[Work to be completed]
Look through the records, and wherever the string "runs" turns up, copy out that line.

======== Records for the task ========

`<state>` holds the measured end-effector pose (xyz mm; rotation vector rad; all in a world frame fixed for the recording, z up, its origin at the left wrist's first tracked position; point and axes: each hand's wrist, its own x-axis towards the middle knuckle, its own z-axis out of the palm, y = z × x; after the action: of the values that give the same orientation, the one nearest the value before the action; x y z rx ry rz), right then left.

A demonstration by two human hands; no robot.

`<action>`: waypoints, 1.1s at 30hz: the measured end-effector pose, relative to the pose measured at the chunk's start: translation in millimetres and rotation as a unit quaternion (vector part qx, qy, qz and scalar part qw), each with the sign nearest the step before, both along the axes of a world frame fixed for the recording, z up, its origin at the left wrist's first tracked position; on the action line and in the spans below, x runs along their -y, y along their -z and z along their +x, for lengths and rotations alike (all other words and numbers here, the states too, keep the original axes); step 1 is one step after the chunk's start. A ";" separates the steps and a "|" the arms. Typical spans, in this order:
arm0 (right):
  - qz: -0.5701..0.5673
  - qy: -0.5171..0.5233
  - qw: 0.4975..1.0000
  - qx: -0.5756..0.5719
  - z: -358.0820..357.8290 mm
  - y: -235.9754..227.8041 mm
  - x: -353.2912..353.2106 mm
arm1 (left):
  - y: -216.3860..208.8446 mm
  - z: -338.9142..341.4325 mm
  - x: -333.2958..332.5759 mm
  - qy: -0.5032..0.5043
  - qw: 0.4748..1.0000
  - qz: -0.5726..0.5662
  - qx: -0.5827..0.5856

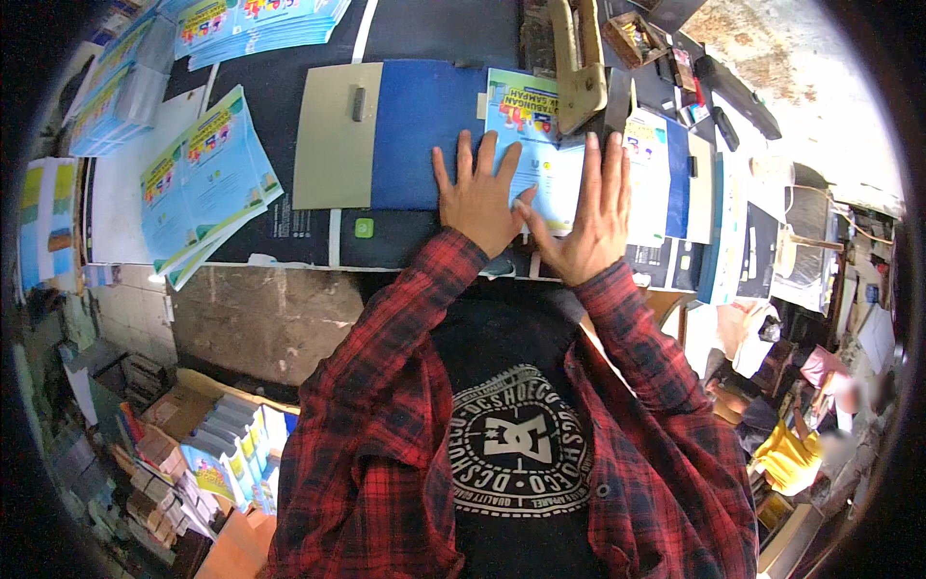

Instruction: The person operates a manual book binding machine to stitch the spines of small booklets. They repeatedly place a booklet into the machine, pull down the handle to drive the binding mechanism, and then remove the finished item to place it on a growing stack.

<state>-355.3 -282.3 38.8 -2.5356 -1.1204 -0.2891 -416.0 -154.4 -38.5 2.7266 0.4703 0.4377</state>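
Observation:
A light-blue printed booklet (pixel 526 101) with a colourful cover lies in front of me, under the worn cream metal arm of a bench machine (pixel 577 77). My left hand (pixel 479 188) rests flat with fingers spread, across the booklet's left edge and a dark blue board (pixel 415 125). Flat on the booklet's right part is my right hand (pixel 593 217), its fingers stretched out and their tips close to the machine's base. The two thumbs nearly meet over the booklet's lower edge. The machine's working point is hidden.
Fanned booklets (pixel 207 183) lie at left, and a tall stack (pixel 260 24) stands behind them. A beige board (pixel 333 145) with a small metal handle adjoins the blue one. A wooden box (pixel 632 41) sits at the back right. A person in yellow (pixel 786 458) is at the lower right.

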 end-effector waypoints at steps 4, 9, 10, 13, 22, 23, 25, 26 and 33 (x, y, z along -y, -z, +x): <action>0.067 -0.073 0.987 -0.123 11.0 -40.9 5.0 | 8.4 -0.9 -4.4 -0.014 1.000 0.007 0.020; 0.302 -0.011 0.792 -0.530 91.8 -106.9 25.0 | 2.7 2.0 -5.0 -0.020 0.999 0.021 0.018; 0.259 0.062 0.848 -0.458 102.1 -98.0 25.8 | 3.3 2.5 -6.3 -0.046 0.998 -0.006 0.044; -0.033 0.070 0.993 -0.094 169.6 27.7 114.5 | -9.8 7.6 -9.5 -0.125 0.991 -0.014 0.050; 0.032 0.110 0.985 -0.131 107.6 99.9 125.4 | 25.9 10.3 -80.8 -0.133 0.650 -0.738 0.124; 0.035 0.107 0.979 -0.169 98.7 103.4 114.1 | 10.8 -0.2 -89.8 -0.142 0.660 -0.732 0.092; 0.059 0.091 0.979 -0.172 82.9 132.7 84.1 | -3.1 -12.9 -116.6 -0.146 0.677 -0.721 0.038; 0.053 0.078 0.982 -0.163 73.7 132.1 65.4 | -16.3 -17.4 -123.6 -0.215 0.665 -0.714 0.038; 0.043 0.035 0.983 -0.175 52.2 112.2 26.0 | 3.0 -35.0 -171.8 -0.202 0.684 -0.701 -0.012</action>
<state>-303.0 -308.4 -73.5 -2.4280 -0.8641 0.0892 -450.9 17.4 -41.4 1.1023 0.9101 0.0257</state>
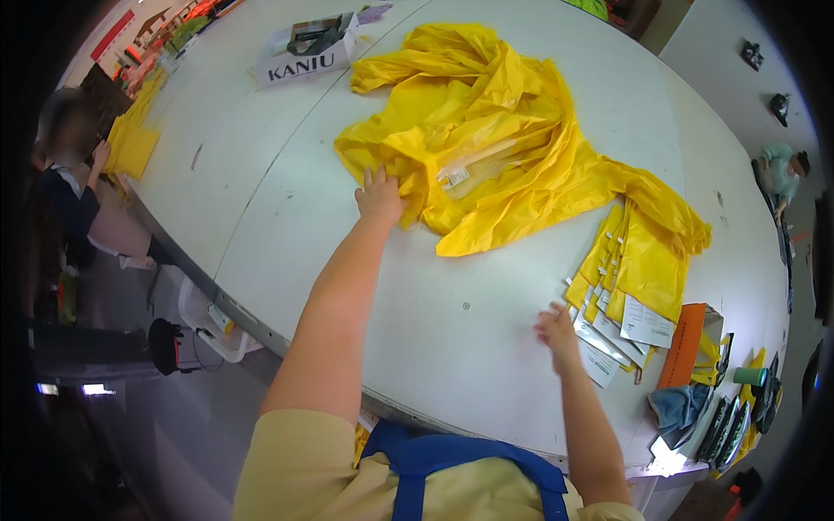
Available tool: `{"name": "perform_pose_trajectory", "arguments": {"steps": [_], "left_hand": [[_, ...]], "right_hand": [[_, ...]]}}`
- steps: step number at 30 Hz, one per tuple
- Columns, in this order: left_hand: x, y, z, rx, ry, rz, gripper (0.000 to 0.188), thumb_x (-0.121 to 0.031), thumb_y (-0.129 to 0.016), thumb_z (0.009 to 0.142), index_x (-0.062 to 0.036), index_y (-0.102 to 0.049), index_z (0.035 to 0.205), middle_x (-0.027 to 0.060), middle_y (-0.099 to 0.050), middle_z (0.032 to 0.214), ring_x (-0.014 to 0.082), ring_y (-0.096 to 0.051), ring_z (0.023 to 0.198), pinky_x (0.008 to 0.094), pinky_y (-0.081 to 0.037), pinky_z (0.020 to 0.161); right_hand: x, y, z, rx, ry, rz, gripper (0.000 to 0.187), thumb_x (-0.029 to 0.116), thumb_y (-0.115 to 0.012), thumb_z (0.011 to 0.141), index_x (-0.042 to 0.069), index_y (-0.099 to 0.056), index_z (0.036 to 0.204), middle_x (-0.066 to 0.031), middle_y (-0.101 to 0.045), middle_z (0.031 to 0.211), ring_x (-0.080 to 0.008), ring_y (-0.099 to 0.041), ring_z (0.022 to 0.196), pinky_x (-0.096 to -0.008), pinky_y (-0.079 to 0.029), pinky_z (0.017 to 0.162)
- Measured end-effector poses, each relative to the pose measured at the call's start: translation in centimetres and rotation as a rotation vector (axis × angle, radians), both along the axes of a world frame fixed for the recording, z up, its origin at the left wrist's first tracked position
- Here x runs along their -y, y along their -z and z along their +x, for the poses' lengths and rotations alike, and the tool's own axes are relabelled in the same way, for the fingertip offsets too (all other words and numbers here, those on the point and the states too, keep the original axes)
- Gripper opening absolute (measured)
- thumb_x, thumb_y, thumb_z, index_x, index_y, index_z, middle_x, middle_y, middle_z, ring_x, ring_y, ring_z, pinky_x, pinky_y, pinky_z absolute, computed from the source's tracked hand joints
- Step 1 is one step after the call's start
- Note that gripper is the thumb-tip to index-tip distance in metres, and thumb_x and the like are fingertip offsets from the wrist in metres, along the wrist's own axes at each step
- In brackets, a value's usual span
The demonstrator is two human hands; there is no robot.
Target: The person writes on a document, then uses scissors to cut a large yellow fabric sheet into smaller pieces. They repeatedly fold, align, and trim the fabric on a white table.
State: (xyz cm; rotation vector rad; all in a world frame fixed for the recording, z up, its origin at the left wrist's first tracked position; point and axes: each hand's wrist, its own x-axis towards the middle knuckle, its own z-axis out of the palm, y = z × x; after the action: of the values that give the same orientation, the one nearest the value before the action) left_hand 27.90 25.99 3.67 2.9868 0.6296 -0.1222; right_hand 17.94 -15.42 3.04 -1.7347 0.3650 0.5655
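The left hand (380, 194) is laid flat, fingers spread, on the near left edge of the yellow sheet (486, 130); nothing is gripped. From those fingers the sheet is heaped ahead and to the right, its long axis trailing right toward the bags (621, 286). The right hand (556, 330) is held loosely open with its fingertips at the near left corner of the bags, stacked just beyond and to its right. The left hand is nearer the sheet on the table (452, 330).

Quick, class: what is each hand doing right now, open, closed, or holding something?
Left hand: open, fingers resting on the yellow garment.
Right hand: open, fingertips at the nearest flat packet, holding nothing.
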Motion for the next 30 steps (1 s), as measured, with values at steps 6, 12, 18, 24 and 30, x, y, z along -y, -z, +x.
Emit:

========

[Solution for this problem]
`<action>`: waypoints, 1.1s at 30hz: the measured end-effector pose, relative to the pose measured at the chunk's start: translation in millimetres and rotation as a unit quaternion (vector part qx, qy, qz and scalar part qw), each with the sign nearest the step before, both along the axes of a world frame fixed for the recording, z up, its origin at the left wrist's first tracked position; on the action line and in the spans below, x runs along their -y, y along their -z and z along their +x, for lengths and rotations alike (all other words and numbers here, the states too, keep the original axes); step 1 is one step after the chunk's start. A ";" separates the steps and a "|" the arms. Typical spans, in this order:
- Here x runs along their -y, y along their -z and z along their +x, for the poses' lengths and rotations alike, and the tool's own axes are relabelled in the same way, for the fingertip offsets too (all other words and numbers here, those on the point and the states too, keep the original axes)

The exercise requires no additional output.